Phishing et vol d'identité
La technique de fraude dite du phishing peut être qualifiée de vol d'identité susceptible d'entraîner des conséquences pénales, tant à l'égard de l'usurpé que de l'usurpateur.
L'affaire
Un salarié avait utilisé l'identité d'un de ses collègues pour envoyer un message électronique de nature diffamatoire à plusieurs ingénieurs de son entreprise. Il a été poursuivi sur le fondement de l'article 434-23 du Code pénal réprimant le fait de prendre le nom d'un tiers pour commettre une infraction pénale(1). Se faisant, il se livrait à une technique de fraude bien connue de l'internet : le phishing, récemment traduit par la commission de néologie par les termes ' filoutage ' ou ' hameçonnage '(2). L'usurpation d'identité en vue de commettre un délit est réprimée de cinq ans de prison et de 75 000 euros d'amende.Un délit de diffamation non établi
Dans cette affaire, la cour d'appel de Colmar a considéré, en septembre 2005(3), que les termes du message électronique avaient un caractère diffamatoire envers celui dont l'identité avait été usurpée. Ces termes auraient pu déterminer des poursuites pénales contre lui, notamment ' l'inscription d'une condamnation au casier judiciaire d'un tiers réellement existant '. Elle a donc déclaré l'employé coupable du chef de prise de nom d'un tiers pour déterminer des poursuites pénales contre lui. Et elle a prononcé une peine d'emprisonnement de trois mois avec sursis. La chambre criminelle de la cour de cassation ne l'a toutefois pas suivi dans cette démarche. Elle a au contraire considéré que la cour d'appel avait insuffisamment caractérisé et qualifié les éléments, tant matériels qu'intentionnel, du délit de diffamation, notamment le contenu du message diffusé sous une fausse identité.L'annulation partielle de l'arrêt
Les poursuites pour diffamation exigent, en effet, que puisse être identifiée de manière précise la victime de la prétendue diffamation, ce qui n'était semble-t-il pas le cas en l'espèce.
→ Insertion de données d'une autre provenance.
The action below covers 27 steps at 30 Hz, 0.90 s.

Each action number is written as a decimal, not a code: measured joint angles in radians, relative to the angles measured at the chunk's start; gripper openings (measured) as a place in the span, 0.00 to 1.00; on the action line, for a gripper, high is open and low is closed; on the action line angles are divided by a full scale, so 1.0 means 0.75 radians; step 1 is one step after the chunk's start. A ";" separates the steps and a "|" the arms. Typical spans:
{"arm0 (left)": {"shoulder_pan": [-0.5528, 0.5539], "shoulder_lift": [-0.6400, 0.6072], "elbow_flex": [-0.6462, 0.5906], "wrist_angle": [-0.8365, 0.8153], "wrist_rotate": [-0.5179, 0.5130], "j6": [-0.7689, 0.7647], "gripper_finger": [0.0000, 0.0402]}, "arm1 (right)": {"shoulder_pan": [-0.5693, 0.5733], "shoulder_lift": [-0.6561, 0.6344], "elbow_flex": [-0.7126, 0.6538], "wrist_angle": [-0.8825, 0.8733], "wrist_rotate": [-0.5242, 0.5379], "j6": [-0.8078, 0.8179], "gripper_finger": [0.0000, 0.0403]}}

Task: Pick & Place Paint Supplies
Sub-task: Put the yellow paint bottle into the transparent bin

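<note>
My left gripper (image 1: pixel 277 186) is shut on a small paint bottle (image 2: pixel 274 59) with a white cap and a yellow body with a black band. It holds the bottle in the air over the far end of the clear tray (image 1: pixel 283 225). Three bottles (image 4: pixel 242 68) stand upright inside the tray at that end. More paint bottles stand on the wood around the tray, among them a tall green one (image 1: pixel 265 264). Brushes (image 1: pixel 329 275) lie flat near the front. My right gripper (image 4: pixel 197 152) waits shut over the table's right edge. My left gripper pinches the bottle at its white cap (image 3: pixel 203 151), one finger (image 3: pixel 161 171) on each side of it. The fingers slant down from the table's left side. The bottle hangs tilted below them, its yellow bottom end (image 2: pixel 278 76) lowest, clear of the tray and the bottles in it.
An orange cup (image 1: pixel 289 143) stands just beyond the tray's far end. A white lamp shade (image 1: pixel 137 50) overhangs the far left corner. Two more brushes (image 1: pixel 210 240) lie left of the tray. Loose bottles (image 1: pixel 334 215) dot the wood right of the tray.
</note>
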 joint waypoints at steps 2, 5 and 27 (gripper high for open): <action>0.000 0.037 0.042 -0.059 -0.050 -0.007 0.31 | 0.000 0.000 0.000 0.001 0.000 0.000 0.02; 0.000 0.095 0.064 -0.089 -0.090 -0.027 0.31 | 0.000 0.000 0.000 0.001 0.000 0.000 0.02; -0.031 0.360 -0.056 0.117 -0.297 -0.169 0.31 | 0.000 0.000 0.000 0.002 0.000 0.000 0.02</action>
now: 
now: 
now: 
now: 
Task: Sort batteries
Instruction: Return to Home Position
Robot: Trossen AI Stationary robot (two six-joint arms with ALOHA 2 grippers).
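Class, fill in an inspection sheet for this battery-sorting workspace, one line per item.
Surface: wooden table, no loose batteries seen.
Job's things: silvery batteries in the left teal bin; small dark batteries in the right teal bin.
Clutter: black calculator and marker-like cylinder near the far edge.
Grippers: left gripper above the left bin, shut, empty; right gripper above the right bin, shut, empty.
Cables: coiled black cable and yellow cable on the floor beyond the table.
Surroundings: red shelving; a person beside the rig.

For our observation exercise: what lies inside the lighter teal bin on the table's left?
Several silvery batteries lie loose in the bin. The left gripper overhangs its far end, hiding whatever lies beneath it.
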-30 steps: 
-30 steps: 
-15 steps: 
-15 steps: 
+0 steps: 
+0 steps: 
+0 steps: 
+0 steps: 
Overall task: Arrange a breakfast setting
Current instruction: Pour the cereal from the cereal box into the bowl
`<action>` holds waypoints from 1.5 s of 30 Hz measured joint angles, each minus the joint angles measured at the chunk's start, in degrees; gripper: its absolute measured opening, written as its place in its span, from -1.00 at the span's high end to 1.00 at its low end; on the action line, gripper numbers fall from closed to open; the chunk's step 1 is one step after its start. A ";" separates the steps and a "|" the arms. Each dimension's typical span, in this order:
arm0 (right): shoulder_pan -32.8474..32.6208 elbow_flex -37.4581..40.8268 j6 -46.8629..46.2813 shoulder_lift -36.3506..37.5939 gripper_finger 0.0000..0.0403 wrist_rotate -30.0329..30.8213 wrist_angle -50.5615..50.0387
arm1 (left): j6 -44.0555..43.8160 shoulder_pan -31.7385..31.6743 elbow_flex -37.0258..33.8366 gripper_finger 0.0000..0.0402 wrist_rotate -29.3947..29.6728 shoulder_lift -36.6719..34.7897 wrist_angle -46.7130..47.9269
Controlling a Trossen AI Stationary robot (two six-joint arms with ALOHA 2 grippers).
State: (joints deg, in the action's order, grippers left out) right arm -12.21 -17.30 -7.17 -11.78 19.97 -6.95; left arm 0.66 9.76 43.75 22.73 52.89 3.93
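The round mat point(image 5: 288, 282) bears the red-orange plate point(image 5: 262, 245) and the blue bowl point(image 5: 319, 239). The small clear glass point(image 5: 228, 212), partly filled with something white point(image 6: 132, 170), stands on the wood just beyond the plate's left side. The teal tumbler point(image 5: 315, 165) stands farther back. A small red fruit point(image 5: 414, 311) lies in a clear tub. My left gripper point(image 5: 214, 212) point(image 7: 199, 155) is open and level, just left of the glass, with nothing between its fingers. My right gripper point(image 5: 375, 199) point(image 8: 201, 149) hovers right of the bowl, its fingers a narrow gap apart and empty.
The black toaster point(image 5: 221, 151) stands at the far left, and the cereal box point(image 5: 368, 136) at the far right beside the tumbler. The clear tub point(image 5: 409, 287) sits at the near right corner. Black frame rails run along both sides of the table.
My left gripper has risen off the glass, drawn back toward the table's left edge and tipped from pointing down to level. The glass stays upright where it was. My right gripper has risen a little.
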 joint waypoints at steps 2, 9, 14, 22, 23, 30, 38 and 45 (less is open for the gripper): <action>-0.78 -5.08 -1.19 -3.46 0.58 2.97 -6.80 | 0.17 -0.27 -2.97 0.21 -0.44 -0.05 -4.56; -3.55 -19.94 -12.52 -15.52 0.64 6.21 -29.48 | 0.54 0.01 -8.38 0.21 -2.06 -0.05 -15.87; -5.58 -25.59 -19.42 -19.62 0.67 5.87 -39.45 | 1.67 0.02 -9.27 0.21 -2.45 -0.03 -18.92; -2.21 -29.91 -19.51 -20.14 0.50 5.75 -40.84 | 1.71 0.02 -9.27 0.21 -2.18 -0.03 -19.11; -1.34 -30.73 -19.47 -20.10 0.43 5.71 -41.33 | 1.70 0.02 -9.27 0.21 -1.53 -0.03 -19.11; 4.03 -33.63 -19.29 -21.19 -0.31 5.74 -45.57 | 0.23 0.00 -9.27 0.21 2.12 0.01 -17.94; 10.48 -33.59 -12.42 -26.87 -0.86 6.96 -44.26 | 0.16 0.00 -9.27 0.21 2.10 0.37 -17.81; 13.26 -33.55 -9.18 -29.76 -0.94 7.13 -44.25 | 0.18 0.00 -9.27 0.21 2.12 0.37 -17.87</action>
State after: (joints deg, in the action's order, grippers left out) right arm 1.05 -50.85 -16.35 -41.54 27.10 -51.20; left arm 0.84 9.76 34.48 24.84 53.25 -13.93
La cour d'appel s'étant abstenue ' de rechercher si le message électronique sous la signature d'André Y... [celui dont l'identité avait été usurpée] était susceptible de conduire à l'identification d'une personne précise, autre que sa propre personne, ont entaché leur décision d'un manque de base légale '.La cour de cassation a de ce fait dû partiellement annuler l'arrêt, et elle n'a donc pas eu la possibilité de sanctionner la pratique du phishing sur ce fondement. Dès lors, pour être sanctionnée, l'usurpation d'identité doit en effet entraîner à l'égard de l'usurpé des conséquences pénales.(1) Cass. crim. 29 mars 2006, pourv. : 05-85857.(2) Com. de néologie, JO du 12 février 2006.
(3) CA Colmar, ch. cor., 14 septembre 2005.